The incoming editor of the Daily Nebraskan thinks it would be an awful shame if the student body closed the checkbook that covers a seventh of the University of Nebraska student newspaper's annual budget.
Perhaps Ian Sacks ought to have had that conversation with the paper's present student editor before Jenna Gibson and her staff -- largely comprised of what one now-former columnist described as "hipsters" -- set about endangering their already-tenuous hold on that student assessment by angering lots of students for no good reason.
And when I say "for no good reason." I mean just that. Unless, of course, someone can explain to me how a salacious article about the sexual habits of College of Architecture students and teaching assistants, based purely on anonymous innuendo and gossip, constitutes good reason.
Sacks takes to the Support the Daily Nebraskan page on Facebook to lament a student's decision to vote no Wednesday on continuing student funds for the newspaper:
I understand architecture students' grievances entirely. However, I do feel I need to say that as next year's editor-in-chief, no one needs to worry about similar stories running again. I know next year's editorial staff is behind me on this as well.AS SOMEONE with a few years under my belt, I find it "unfortunate" that an incoming editor of a student newspaper doesn't understand that "very 'sins of the father'" has been how the real world has operated, oh . . . forever. We Christians call it "original sin."
If these students truly feel one story's damage has outweighed all positive coverage both before and after, and that its consequences should be levied upon next year's staff, that's their prerogative. But it seems very "sins of the father" and that's unfortunate.

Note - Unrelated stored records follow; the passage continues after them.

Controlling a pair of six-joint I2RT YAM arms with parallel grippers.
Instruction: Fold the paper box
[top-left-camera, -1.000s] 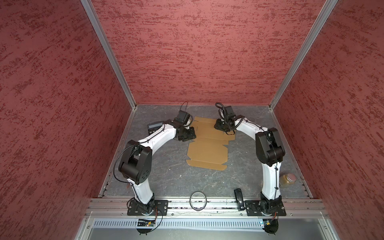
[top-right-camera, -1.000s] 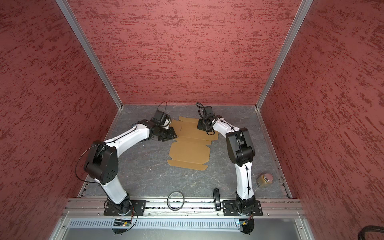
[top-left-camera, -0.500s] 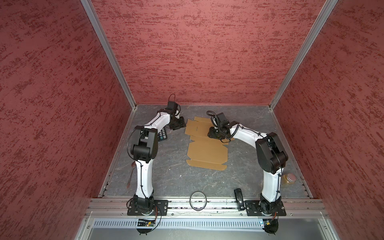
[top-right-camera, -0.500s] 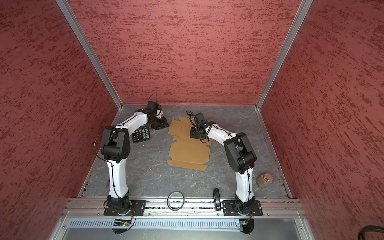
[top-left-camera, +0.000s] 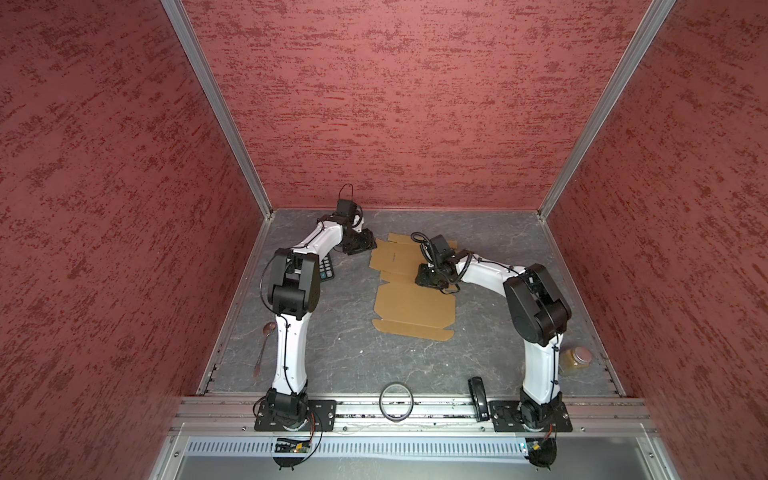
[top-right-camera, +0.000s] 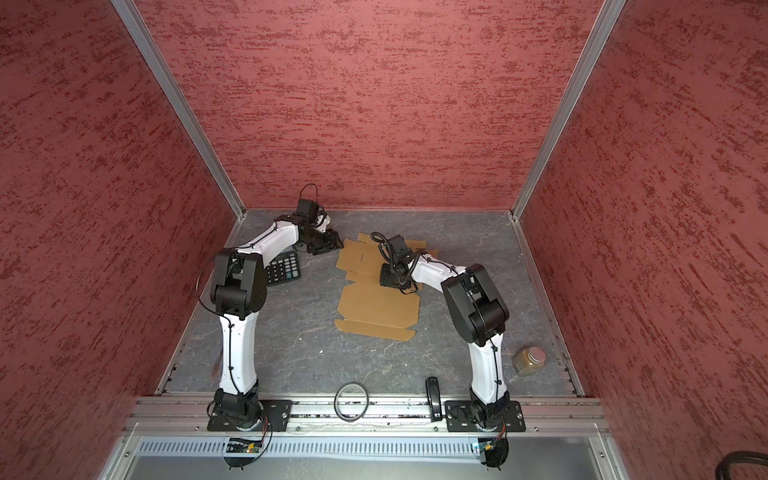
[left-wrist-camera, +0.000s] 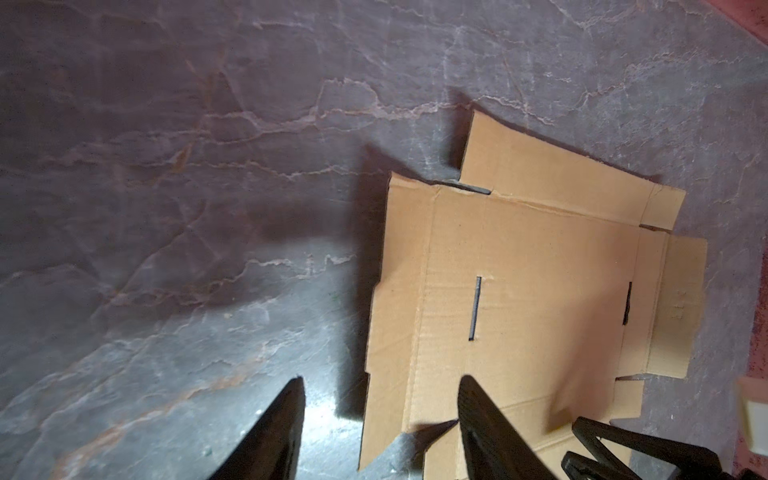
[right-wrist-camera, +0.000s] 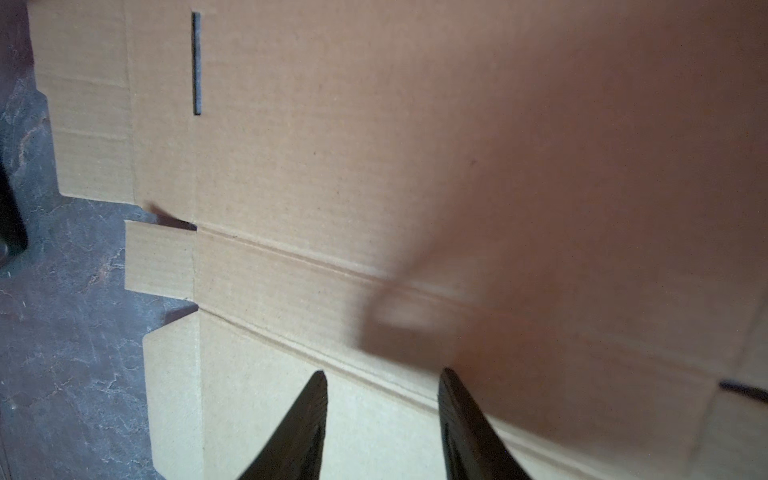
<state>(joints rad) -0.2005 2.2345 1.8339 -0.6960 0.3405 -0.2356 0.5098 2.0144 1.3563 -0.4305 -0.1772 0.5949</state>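
Paper box (top-left-camera: 413, 299) flat toward the far edge of the desk (top-left-camera: 332, 353), left gripper (left-wrist-camera: 380, 379) and right gripper (right-wrist-camera: 381, 371) both spread and empty, so probably best to pin the centre panel (right-wrist-camera: 374, 145) with right and slip left under the side flap (left-wrist-camera: 399, 291).

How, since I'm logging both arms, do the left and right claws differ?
The left claw straddles the paper box's edge, half over the table; the right claw hangs wholly over the box, by a crease. The left claw's jaws look wider than the right claw's. Both are open and empty.
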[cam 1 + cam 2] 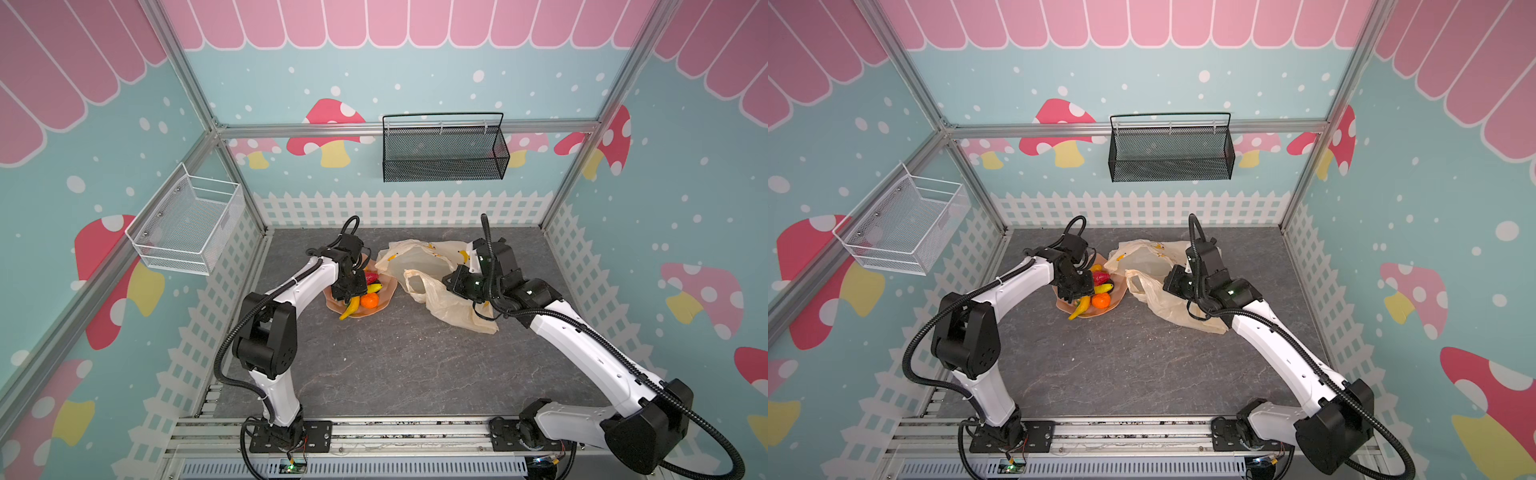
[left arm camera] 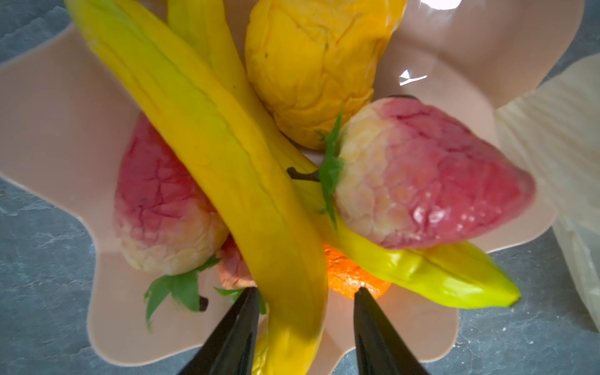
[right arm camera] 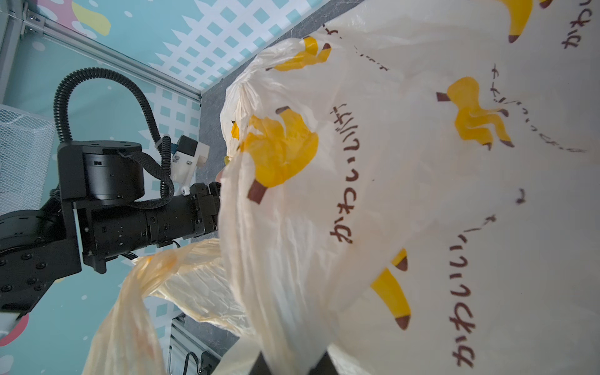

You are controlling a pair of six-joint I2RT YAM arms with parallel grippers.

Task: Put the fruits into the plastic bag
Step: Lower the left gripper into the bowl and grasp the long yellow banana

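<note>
The fruits lie piled on a pink wavy-edged dish (image 1: 384,291) (image 2: 48,123): a long yellow banana (image 2: 207,136) (image 1: 349,309), a second banana (image 2: 422,266), two strawberries (image 2: 422,181) (image 2: 156,201), an orange (image 2: 347,276) (image 1: 369,301) and a yellowish piece (image 2: 311,65). My left gripper (image 2: 307,289) (image 1: 351,293) is down among them, open, its fingers straddling the long banana's end; one finger touches it, the other stands off with a gap. The plastic bag (image 1: 419,257) (image 1: 1144,257) (image 3: 422,194) lies crumpled right of the dish. My right gripper (image 3: 292,355) (image 1: 446,282) is shut on the bag's film near a loop handle.
A black mesh basket (image 1: 444,147) hangs on the back wall and a white wire basket (image 1: 189,226) on the left wall. The left arm's wrist (image 3: 113,207) shows just beyond the bag in the right wrist view. Grey tabletop (image 1: 395,365) stretches toward the front.
</note>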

Ever since Adam decided Eve was onto something with that forbidden-fruit diet, every child born into this fallen world has had to pay the price for the "sins of the father." I suspect that model will hold true concerning the sins of the Daily Nebraskan.
When one semester's DN staff breaks trust with its readers by publishing uninformative, salacious trash -- salacious trash accompanied by a foul illustration -- it, frankly, is unreasonable to expect that a burned student body is going to put much stock in an incoming editor's promises not to be as irresponsible as his predecessor.
In other words, it sucks to be him, because only a fool listens to what people say in lieu of watching what they do.
And what this semester's staff of the Daily Nebraskan has done is squander the fruit of more than a century of previous staffs' hard labor for the sake of one prurient story of no news value. It is this sin that may well be held against many DN staffs that follow -- if, indeed, any follow at all if students vote no.
Not that the newspaper's present management has learned anything from its February missteps:
THAT EDITORIAL from Feb. 6 didn't express regret over printing the college newspaper version of Jersey Shore. What it expressed was regret it didn't give a sleazy premise better production values.
The story began a lot different than it turned out. The original assignment was to write about the sex lives of students who spend a large amount of their time hard at work in Architecture Hall. Instead, what ran was a story that presented the anonymous statements of few students that was misunderstood at representative of all architecture majors. That this misunderstanding occurred is the fault of the Daily Nebraskan — many architecture students have contacted us saying they resent the statement.
On a positive note, this situation has improved the level of editorial oversight on such provocative articles, and we on the DN Editorial Board admit there needs to be more eyes on a story like this one so it could have been improved before running. There will also be more oversight on the art, making sure that any explicit content is not only justified but not distracting to the point of the story it accompanies.
What it also didn't say was that Kelsey Lee -- the reporter who has achieved, while still an undergrad, a level of pandering and cynicism to which it takes others many years to sink -- was out of a job. (That's because she's not.) Editors always can manage a staff better and more attentively. What editors can't do is magically give reporters and artists a moral compass and common sense.
Neither Lee nor artist Bob Al-Greene (who seems to be more of a Bob 2 Live Crew to me) displayed either.
Everybody screws up. Some screw-ups, however, preclude editors from giving the offenders a second chance. Senseless transgressions that may have placed the publication into mortal jeopardy fall into that category.
NO ONE -- or at least not this writer, an alumnus of The Daily Reveille at LSU who's married to an alumna of the Daily Nebraskan -- wants to see NU's student paper disappear or be crippled for years. That goes double for Mr. Sacks, who already has a hell of a mess to clean up as editor for 2011-12.
But, as we say these days, "mistakes were made." Consequences usually follow.
Though the price Ian Sacks and his staff might pay for the "sins of the father" could be high indeed, it would be hard to say the penalty would be unjust should the student body see fit to mete it out. The reality of this world is that we always pay for "the sins of the father."
Thus it always has been. Thus it always shall be.